Task directions => Your answer should repeat every line of the records below in which the word "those" appears.

Recorded information =>
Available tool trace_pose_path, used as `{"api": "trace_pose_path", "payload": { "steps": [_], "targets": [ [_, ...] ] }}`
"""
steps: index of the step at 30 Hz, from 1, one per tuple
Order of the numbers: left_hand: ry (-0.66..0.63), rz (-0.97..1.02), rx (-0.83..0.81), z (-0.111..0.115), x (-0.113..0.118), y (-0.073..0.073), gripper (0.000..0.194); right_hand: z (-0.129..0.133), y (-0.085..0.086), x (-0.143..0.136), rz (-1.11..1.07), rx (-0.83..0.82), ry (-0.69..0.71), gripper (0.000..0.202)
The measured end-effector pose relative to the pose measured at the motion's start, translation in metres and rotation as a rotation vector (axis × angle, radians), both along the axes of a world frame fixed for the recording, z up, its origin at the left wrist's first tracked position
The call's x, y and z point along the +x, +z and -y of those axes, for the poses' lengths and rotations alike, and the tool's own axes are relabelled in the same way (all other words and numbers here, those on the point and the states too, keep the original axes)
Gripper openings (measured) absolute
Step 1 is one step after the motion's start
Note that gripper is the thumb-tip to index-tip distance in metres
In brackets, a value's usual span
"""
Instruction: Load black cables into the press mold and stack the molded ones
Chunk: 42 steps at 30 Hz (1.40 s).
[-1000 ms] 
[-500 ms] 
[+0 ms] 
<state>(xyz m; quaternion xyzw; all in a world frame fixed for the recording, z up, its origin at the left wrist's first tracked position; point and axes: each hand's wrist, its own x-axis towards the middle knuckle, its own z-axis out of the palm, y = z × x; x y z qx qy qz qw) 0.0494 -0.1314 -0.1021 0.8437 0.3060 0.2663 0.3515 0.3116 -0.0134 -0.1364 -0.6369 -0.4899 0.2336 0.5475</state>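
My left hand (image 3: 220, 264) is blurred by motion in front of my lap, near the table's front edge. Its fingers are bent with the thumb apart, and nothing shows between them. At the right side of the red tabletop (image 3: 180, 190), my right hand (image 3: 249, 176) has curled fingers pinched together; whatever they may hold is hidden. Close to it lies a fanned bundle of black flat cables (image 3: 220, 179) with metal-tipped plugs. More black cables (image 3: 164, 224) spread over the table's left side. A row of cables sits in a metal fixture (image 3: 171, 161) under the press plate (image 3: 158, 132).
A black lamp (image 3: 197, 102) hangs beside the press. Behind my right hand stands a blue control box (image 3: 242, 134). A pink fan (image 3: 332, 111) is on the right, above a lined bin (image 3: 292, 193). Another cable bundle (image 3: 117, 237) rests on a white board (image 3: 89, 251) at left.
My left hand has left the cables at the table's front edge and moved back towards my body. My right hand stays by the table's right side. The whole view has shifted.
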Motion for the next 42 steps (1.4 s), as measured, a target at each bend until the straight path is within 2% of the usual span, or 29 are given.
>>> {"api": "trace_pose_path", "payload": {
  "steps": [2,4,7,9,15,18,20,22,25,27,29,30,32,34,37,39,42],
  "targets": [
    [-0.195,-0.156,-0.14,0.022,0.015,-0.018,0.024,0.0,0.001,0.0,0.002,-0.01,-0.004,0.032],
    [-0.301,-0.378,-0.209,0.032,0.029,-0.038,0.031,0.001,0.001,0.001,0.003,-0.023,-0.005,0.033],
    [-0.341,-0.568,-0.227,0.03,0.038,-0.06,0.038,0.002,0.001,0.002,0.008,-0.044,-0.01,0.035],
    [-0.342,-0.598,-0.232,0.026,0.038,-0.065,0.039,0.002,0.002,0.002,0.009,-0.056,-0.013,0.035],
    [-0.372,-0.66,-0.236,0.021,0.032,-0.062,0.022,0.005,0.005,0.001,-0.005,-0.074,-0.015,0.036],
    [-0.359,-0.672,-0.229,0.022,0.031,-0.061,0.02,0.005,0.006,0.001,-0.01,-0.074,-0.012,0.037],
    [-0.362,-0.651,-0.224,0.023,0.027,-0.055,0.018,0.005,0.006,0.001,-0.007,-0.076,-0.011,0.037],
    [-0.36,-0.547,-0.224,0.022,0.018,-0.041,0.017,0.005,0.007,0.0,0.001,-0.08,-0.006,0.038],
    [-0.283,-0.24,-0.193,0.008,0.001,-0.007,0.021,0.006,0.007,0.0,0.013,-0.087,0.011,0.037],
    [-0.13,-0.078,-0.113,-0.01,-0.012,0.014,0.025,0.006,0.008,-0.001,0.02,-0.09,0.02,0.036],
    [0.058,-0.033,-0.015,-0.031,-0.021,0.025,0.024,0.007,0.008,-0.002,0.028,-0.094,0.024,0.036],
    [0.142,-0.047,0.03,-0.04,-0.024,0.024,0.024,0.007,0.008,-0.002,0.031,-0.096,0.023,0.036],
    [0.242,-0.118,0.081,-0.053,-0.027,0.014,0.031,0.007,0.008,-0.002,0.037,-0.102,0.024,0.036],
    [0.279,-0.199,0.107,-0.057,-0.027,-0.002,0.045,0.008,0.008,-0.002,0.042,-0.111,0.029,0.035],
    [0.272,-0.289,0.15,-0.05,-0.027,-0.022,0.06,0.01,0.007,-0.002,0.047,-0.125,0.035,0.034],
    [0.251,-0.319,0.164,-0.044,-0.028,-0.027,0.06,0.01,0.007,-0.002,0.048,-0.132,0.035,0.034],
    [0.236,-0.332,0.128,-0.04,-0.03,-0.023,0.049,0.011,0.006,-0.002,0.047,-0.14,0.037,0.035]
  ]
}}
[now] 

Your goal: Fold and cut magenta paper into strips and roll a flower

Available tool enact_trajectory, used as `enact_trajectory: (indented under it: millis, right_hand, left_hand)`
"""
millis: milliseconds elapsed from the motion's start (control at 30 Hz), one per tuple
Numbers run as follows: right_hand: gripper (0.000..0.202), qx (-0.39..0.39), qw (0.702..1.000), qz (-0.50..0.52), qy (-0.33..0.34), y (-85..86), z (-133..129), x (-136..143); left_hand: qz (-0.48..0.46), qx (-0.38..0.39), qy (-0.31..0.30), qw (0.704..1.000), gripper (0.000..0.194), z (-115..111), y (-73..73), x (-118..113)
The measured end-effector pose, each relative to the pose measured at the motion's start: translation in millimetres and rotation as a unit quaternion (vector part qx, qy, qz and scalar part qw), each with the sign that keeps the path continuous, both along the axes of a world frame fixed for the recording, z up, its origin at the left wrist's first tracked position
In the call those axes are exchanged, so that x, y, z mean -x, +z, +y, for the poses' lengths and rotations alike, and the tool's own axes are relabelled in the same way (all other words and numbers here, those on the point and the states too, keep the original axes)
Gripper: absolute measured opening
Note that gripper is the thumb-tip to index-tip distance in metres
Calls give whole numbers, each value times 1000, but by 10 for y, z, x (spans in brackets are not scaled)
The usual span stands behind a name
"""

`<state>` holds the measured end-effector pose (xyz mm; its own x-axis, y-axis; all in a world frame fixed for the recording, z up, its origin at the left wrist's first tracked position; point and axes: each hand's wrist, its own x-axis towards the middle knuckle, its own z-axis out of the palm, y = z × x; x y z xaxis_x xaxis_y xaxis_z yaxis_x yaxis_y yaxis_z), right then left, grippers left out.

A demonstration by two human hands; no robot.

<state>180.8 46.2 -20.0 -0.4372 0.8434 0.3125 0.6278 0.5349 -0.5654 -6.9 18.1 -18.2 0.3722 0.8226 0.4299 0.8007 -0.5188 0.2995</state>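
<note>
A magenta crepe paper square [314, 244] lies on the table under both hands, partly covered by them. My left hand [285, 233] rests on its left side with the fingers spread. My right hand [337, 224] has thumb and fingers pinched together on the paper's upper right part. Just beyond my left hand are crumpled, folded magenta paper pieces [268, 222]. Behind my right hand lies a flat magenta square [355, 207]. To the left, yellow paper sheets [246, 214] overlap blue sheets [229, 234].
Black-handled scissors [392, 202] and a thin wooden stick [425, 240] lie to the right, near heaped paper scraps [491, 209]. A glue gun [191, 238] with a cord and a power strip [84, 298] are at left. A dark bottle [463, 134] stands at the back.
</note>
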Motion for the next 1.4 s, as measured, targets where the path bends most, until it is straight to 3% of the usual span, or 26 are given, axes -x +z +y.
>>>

Result of this task =>
The call's x, y and z point along the +x, +z and -y of those axes, for the poses' lengths and rotations alike, and the tool's own axes are relabelled in the same way (all other words and numbers here, those on the point and the states too, keep the original axes)
In the call those axes are exchanged, so that x, y, z mean -x, +z, +y, for the poses' lengths and rotations alike, and the tool's own axes are relabelled in the same way (all other words and numbers here, those on the point and the states too, keep the original axes)

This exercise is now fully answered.